The third track is the bizarre “Ludi Ceriales”, which is, by the time the solo kicks in, post-rock devolving into psych (hints of Goblin in there somewhere). It’s a fascinating track, and by the end of my first listen I got it (I think) but man, at first glance, I was really confused. To Blood Cult’s credit, I was totally hooked by the time “Cult of the Plains” kicked in, even if it was only to see where the hell the band could possibly take it next. And just when I think I’m starting to make sense of this aural mindfuck, and that there are no more ‘WTF?’ moments to be had, “Illinoisan Altar” comes along and totally throws me off-guard. Believe me when I say at first it sounds like Dick Dale playing over a barndance polka, but then the choking-on-offal vocals kicked in and I really wondered what planet I was on. Of course, around the 5:18 mark, once again it severely lopes off into psychedelia-land with another of those searing, soaring Jerry-Garcia-style solos. “We Came Back” starts out like a demented, distorted “Incense and Peppermints” until the chorus kicks in the door like some sort of pissed-off, hippie-hunting Kent State national guardsman who’s been listening to Venom all day, while “Necromance” is the Crazy World of Arthur Brown by way of Darkthrone.

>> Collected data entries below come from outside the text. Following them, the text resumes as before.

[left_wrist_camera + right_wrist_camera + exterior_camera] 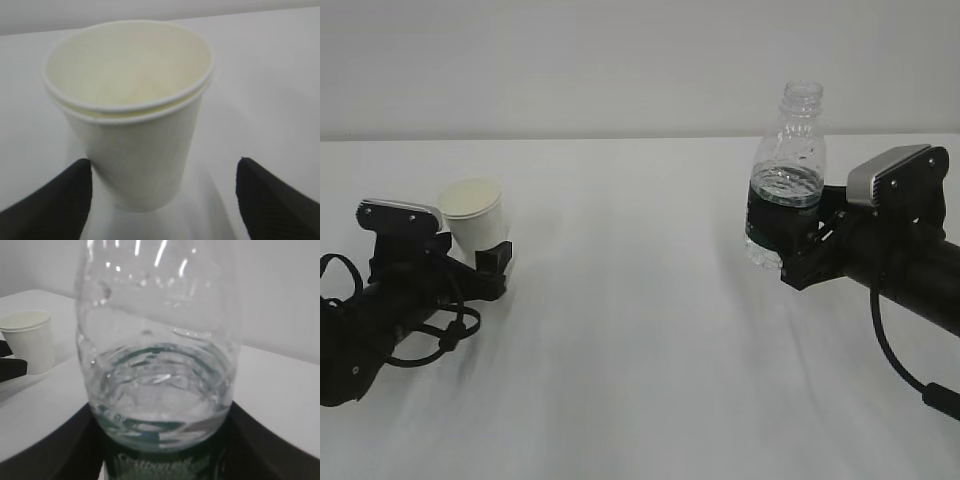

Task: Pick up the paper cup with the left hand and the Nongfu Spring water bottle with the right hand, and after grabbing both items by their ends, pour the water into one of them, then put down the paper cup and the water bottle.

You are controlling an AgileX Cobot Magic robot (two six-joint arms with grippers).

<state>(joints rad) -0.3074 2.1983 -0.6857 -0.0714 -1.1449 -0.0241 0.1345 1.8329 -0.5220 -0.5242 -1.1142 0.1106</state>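
Note:
The white paper cup [472, 212] stands at the left and shows a doubled rim in the left wrist view [135, 115]. My left gripper [482, 252] is open around its lower part [165, 167]. The left finger [60, 200] is against the cup wall and the right finger [270, 200] is well clear. My right gripper [790, 240] is shut on the label band of the Nongfu Spring water bottle [788, 150], which is upright and capless and seems just above the table. The bottle [155, 340] holds water [160, 405] to about the top of the label.
The white table [640, 350] runs between the two arms, with a pale wall behind. The right wrist view shows the cup [27, 342] far to the left, with a tip of the left gripper's finger [10, 367] beside it. A cable hangs from the right arm [900, 360].

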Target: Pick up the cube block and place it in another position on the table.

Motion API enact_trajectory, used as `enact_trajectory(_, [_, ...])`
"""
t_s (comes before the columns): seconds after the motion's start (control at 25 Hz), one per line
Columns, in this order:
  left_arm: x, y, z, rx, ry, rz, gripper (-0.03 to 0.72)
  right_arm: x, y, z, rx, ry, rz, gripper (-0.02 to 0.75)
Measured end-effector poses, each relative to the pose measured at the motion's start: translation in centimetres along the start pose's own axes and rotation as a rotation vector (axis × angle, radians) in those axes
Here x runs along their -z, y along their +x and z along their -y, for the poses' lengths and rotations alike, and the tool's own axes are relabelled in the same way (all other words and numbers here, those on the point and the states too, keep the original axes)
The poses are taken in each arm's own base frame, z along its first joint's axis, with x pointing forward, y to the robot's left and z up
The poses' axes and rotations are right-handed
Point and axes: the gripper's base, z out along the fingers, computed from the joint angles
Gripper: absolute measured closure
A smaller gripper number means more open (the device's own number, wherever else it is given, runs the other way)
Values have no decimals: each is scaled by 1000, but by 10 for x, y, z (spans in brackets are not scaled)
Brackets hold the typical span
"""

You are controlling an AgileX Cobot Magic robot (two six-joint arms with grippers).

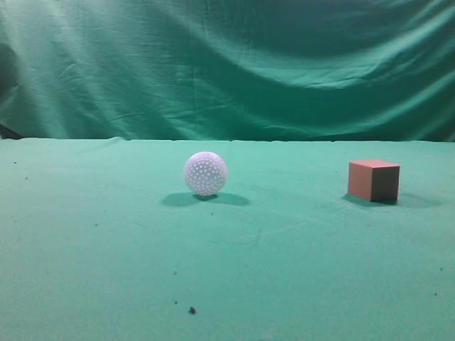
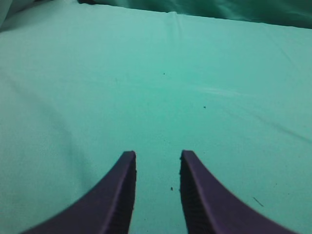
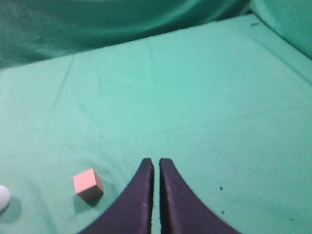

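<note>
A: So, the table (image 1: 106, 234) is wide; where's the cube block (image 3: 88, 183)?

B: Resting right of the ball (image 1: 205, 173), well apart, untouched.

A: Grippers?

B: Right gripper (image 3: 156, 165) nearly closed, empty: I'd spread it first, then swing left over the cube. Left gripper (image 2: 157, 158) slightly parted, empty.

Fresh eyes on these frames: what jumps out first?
The white dimpled ball sits mid-table, with the salmon-red cube block apart on its right, both on the green table. The right gripper, jaws nearly closed, hangs empty beside the cube; the left gripper is open over bare cloth.
</note>
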Motion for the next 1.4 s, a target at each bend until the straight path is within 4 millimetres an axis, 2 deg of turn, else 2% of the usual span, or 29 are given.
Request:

Kudos to Blood Cult for their eclectic tastes which mashup into this incredible mix of black metal and psych-rock – in addition to throwing in kitchen-sink influences left and right, there’s some solid songwriting here; that’s what captured my ear enough to stay interested. As I said, I hope that more people will find the time to check out We Are the Cult of the Plains, because after repeated listening, it’s totally grown on me – a fascinating, schizophrenic, Syd Barrett take on black metal.